Tavus Introduces Raven-1, Bringing Multimodal Perception to Real-Time Conversational AI

New system fuses audio and visual signals to understand emotion, intent, and context in natural language conversations.

Published on Feb. 17, 2026

Tavus, a San Francisco-based AI research company, has launched Raven-1, a multimodal perception system that enables AI to understand emotion, intent, and context the way humans do. Raven-1 captures and interprets audio and visual signals together, allowing AI systems to comprehend not just what users say, but how they say it and what that combination actually means.

Why it matters

Traditional emotion detection systems have limitations, as they flatten nuance into rigid categories, assume emotional consistency across entire utterances, and treat audio and visual signals independently. Raven-1 addresses these issues by capturing the full picture of tone, expression, posture, and the incongruence between words and signals, which is crucial for high-stakes use cases like healthcare, therapy, coaching, and interviews.

The details

Raven-1 is a multimodal perception system built for real-time conversation in the Tavus Conversational Video Interface (CVI). It produces interpretable natural language descriptions of emotional state and intent at sentence-level granularity, integrating tone, prosody, facial expression, posture, and gaze into unified real-time context. The system maintains context that is never more than a few hundred milliseconds stale, excelling on short, ambiguous, emotionally loaded inputs where traditional systems fail.

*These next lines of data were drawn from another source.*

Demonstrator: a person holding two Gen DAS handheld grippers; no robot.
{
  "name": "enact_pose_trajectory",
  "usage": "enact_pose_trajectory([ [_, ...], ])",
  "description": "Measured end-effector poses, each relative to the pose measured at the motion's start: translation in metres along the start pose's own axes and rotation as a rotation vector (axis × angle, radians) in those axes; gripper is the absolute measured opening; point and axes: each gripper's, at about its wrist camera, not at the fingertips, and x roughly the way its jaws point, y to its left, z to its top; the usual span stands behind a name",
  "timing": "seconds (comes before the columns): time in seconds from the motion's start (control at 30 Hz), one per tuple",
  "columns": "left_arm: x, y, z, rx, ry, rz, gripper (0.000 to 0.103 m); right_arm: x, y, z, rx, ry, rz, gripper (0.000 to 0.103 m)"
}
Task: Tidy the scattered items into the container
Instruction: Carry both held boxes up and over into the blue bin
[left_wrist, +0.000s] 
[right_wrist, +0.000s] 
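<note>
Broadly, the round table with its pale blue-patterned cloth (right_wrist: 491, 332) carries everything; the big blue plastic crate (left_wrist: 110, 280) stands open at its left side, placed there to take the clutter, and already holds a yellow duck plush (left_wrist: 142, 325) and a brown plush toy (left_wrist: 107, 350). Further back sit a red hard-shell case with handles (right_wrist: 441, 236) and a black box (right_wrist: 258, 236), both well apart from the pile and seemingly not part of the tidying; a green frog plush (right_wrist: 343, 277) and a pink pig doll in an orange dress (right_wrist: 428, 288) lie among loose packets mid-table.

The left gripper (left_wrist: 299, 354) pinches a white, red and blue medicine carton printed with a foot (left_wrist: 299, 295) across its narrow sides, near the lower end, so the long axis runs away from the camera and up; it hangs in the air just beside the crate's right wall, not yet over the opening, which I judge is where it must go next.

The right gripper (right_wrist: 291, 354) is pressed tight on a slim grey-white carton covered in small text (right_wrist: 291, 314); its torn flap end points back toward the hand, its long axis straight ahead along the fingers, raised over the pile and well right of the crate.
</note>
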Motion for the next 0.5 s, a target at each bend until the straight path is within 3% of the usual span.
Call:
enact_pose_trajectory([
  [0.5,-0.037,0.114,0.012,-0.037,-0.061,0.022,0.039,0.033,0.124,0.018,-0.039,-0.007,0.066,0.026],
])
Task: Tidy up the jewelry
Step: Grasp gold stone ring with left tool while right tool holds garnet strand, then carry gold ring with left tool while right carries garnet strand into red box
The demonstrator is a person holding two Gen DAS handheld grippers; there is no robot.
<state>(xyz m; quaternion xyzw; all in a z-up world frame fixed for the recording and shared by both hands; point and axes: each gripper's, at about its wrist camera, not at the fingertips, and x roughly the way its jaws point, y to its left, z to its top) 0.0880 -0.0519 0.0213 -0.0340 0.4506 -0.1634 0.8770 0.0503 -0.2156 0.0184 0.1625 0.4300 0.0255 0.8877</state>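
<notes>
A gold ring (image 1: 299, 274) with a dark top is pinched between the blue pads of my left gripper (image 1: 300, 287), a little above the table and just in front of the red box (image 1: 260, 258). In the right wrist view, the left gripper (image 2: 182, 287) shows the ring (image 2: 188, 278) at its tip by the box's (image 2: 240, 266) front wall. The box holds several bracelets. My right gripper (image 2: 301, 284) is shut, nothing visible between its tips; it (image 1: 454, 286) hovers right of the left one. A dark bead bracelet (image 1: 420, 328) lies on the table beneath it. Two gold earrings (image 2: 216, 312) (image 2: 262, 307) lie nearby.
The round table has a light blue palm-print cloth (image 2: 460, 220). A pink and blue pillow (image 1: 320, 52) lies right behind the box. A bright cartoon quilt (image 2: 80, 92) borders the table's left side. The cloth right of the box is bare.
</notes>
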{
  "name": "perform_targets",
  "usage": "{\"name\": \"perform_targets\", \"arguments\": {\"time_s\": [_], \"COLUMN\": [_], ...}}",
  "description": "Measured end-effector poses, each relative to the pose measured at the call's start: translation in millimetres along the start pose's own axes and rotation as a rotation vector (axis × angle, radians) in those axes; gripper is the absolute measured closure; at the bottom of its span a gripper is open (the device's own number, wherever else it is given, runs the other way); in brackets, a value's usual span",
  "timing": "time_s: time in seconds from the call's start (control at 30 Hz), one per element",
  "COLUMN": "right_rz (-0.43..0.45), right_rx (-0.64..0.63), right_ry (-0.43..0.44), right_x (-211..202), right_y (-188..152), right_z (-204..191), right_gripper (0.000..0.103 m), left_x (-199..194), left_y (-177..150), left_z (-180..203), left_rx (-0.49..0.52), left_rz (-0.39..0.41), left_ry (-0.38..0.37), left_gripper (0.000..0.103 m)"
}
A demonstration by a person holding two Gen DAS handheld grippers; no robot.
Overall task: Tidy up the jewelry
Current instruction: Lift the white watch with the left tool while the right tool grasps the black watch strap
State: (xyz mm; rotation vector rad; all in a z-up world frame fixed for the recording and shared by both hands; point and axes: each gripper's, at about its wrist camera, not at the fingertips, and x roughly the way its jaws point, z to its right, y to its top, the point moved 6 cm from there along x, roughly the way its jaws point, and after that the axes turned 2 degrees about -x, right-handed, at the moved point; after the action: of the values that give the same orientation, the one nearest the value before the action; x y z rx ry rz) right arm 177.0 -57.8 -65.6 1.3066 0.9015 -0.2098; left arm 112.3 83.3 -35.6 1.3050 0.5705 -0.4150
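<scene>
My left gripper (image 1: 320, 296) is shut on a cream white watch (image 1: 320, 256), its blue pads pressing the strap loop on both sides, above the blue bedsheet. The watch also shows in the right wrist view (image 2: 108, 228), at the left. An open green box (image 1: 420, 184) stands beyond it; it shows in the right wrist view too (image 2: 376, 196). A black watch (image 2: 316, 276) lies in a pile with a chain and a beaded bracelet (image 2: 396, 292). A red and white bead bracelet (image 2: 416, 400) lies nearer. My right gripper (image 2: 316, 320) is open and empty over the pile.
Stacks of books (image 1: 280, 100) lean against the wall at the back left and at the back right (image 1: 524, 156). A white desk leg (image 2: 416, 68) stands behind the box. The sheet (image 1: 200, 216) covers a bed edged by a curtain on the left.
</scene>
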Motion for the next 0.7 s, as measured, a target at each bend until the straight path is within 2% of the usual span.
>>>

  • Raven-1 was launched into general availability on February 16, 2026.

The players

Tavus

A San Francisco-based AI research company pioneering human computing, the next era of computing built around adaptive and emotionally intelligent AI humans.

Raven-1

A multimodal perception system developed by Tavus that enables AI to understand emotion, intent, and context the way humans do.

Got photos? Submit your photos here. ›

What’s next

Raven-1 is now generally available across all Tavus conversations and APIs, and developers can access the perception layer through Tavus APIs for custom tool calls and programmatic logic.

The takeaway

Raven-1's multimodal perception capabilities represent a significant advancement in conversational AI, enabling systems to understand emotion, intent, and context in a more human-like way and providing crucial insights for high-stakes applications like healthcare and coaching.